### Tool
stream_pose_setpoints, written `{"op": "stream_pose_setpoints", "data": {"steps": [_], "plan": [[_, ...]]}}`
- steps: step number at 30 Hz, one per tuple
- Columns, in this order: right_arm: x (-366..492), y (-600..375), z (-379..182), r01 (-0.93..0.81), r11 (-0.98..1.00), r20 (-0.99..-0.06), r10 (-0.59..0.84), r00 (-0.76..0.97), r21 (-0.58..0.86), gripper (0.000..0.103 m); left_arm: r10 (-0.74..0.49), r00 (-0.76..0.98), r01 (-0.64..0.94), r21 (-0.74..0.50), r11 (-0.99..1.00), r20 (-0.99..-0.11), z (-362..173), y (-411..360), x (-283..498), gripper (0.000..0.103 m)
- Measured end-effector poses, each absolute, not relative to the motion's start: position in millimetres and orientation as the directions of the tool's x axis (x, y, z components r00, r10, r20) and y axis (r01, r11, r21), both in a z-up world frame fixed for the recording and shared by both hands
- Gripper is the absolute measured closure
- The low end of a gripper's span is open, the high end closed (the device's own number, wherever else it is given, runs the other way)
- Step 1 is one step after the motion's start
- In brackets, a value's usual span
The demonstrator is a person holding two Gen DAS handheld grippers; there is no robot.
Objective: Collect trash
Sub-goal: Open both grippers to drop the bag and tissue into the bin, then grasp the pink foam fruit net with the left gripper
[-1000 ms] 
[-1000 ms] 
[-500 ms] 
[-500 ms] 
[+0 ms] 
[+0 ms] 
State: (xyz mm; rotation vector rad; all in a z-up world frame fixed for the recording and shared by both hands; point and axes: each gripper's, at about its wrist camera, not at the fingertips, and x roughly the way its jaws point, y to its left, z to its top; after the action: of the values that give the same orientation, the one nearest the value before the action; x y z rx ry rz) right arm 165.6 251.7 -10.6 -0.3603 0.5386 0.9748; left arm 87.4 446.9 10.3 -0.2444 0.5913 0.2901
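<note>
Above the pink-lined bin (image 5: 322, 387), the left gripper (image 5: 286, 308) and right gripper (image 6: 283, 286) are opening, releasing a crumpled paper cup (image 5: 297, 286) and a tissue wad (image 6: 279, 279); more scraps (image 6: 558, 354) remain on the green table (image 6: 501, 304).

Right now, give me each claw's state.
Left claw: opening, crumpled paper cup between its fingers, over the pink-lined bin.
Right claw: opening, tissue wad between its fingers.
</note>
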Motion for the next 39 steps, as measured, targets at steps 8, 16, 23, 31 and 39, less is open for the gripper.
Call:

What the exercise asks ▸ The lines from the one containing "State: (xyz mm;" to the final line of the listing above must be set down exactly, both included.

Completed exercise ▸
State: (xyz mm; rotation vector rad; all in a z-up world frame fixed for the recording and shared by both hands; point and axes: each gripper's, at about its wrist camera, not at the fingertips, and x roughly the way its jaws point, y to its left, z to its top; after the action: of the values that give the same orientation, the one nearest the value before the action; x y z rx ry rz) right arm 165.6 251.7 -10.6 -0.3603 0.5386 0.9748; left arm 87.4 446.9 10.3 -0.2444 0.5913 0.2901
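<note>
Above the pink-lined bin (image 5: 322, 387), the left gripper (image 5: 286, 308) and right gripper (image 6: 283, 286) are opening, releasing a crumpled paper cup (image 5: 297, 286) and a tissue wad (image 6: 279, 279); more scraps (image 6: 558, 354) remain on the green table (image 6: 501, 304).

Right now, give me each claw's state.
Left claw: opening, crumpled paper cup between its fingers, over the pink-lined bin.
Right claw: opening, tissue wad between its fingers.
</note>
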Motion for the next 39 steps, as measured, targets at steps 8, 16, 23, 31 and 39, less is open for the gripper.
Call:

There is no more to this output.